§ **PROBLEM DETAILS**:
Scan the listing for the word "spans", and copy out each line where it is found.

***** MATERIAL FOR THIS TASK *****

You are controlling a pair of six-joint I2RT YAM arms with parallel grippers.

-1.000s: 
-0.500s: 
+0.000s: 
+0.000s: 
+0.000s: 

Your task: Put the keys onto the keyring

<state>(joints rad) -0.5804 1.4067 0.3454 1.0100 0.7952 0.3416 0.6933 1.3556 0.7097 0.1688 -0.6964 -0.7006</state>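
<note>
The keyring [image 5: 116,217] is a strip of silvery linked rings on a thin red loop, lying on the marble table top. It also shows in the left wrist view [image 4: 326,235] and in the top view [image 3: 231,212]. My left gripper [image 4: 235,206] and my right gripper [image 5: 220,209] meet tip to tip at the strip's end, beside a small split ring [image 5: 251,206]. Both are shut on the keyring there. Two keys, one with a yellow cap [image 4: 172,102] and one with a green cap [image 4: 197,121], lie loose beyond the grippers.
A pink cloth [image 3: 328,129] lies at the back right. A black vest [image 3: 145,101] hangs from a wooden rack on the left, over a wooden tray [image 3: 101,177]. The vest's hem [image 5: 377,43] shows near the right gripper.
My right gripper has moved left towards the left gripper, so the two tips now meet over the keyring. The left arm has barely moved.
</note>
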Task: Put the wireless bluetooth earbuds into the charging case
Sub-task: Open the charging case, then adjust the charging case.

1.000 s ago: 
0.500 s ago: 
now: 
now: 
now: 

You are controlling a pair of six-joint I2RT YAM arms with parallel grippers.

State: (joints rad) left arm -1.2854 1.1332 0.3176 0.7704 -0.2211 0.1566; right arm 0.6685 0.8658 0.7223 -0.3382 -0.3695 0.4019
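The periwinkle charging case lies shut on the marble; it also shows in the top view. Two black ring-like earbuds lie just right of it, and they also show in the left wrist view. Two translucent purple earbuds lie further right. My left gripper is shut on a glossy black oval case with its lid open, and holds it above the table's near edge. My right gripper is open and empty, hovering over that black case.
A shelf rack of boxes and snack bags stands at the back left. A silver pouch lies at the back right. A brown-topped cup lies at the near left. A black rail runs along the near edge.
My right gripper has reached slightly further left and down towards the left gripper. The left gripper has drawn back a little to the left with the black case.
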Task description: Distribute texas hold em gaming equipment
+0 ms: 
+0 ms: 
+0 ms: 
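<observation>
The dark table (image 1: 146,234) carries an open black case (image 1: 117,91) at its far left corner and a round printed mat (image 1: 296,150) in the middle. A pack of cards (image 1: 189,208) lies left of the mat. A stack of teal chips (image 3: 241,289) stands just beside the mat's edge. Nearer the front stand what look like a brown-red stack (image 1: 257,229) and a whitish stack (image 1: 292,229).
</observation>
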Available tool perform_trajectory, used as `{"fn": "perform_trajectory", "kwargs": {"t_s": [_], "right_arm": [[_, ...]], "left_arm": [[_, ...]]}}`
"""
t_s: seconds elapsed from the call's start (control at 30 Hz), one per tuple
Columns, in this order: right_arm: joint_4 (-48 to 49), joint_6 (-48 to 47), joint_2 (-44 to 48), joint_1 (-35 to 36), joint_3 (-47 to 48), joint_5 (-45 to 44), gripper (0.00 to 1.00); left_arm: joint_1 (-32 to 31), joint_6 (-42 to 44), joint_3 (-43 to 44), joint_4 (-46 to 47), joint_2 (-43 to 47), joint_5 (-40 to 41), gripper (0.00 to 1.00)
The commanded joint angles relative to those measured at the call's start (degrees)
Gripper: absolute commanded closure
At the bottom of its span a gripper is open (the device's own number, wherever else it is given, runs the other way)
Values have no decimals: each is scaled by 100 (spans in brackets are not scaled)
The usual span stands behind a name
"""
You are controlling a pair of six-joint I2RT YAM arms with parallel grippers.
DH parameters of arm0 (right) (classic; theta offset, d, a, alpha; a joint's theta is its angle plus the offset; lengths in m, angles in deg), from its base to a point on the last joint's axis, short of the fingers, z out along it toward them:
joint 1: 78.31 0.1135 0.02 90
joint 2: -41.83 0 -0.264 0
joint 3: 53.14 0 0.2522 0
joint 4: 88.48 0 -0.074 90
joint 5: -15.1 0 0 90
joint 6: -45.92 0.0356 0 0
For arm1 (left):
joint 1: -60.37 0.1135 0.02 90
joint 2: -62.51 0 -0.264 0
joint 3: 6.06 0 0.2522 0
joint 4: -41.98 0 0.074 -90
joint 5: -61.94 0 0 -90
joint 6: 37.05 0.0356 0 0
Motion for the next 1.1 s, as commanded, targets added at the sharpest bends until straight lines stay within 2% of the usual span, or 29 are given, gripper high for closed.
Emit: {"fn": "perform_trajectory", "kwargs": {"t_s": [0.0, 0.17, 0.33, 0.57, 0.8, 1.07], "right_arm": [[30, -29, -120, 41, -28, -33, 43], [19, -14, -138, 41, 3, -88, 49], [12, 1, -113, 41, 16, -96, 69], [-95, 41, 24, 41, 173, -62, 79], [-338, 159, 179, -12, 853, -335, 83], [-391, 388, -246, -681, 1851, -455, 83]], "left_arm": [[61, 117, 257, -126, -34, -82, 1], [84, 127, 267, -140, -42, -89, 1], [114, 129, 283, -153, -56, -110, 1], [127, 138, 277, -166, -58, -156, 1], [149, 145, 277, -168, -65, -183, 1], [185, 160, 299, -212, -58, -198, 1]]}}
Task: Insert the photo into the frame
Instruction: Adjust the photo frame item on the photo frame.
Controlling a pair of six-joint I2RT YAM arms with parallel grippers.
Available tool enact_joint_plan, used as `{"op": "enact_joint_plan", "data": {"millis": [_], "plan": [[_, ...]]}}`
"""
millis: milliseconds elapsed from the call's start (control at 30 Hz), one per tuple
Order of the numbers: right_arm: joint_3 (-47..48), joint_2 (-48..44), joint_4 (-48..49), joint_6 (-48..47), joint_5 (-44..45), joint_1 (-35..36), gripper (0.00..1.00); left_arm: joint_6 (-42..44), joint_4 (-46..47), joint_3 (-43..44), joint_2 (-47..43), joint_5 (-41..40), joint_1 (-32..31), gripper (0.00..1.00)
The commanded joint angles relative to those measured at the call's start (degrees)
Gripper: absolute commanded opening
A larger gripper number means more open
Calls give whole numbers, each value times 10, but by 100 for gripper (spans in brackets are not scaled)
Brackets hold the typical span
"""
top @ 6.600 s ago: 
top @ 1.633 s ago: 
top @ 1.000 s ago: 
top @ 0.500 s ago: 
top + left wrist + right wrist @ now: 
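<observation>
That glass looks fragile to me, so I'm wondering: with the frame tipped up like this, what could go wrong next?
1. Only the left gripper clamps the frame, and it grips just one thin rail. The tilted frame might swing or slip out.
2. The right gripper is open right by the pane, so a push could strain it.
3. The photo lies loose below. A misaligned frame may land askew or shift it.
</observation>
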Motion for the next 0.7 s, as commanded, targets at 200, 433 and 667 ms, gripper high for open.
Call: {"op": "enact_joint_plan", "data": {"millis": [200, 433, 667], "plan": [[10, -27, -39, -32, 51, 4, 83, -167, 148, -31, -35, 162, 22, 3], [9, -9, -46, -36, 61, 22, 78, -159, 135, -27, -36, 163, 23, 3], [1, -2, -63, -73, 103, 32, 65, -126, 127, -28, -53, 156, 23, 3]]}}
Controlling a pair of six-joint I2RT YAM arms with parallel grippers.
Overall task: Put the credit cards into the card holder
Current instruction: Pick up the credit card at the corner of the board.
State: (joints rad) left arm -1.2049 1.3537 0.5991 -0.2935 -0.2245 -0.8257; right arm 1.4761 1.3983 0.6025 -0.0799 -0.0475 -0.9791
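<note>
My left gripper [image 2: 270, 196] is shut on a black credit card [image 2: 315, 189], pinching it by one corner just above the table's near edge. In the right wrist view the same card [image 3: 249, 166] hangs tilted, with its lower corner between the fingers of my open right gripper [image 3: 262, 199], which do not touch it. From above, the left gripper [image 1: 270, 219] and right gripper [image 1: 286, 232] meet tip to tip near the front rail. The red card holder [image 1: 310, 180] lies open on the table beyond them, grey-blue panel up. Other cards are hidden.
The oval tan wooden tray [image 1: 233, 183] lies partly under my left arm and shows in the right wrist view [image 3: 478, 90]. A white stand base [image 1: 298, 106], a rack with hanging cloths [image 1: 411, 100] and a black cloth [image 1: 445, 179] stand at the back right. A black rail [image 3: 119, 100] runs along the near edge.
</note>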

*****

§ **REPLY**:
Values have no decimals: each is scaled by 100 (spans in brackets are not scaled)
Calls give whole numbers, each value times 10, but by 100 for gripper (spans in brackets are not scaled)

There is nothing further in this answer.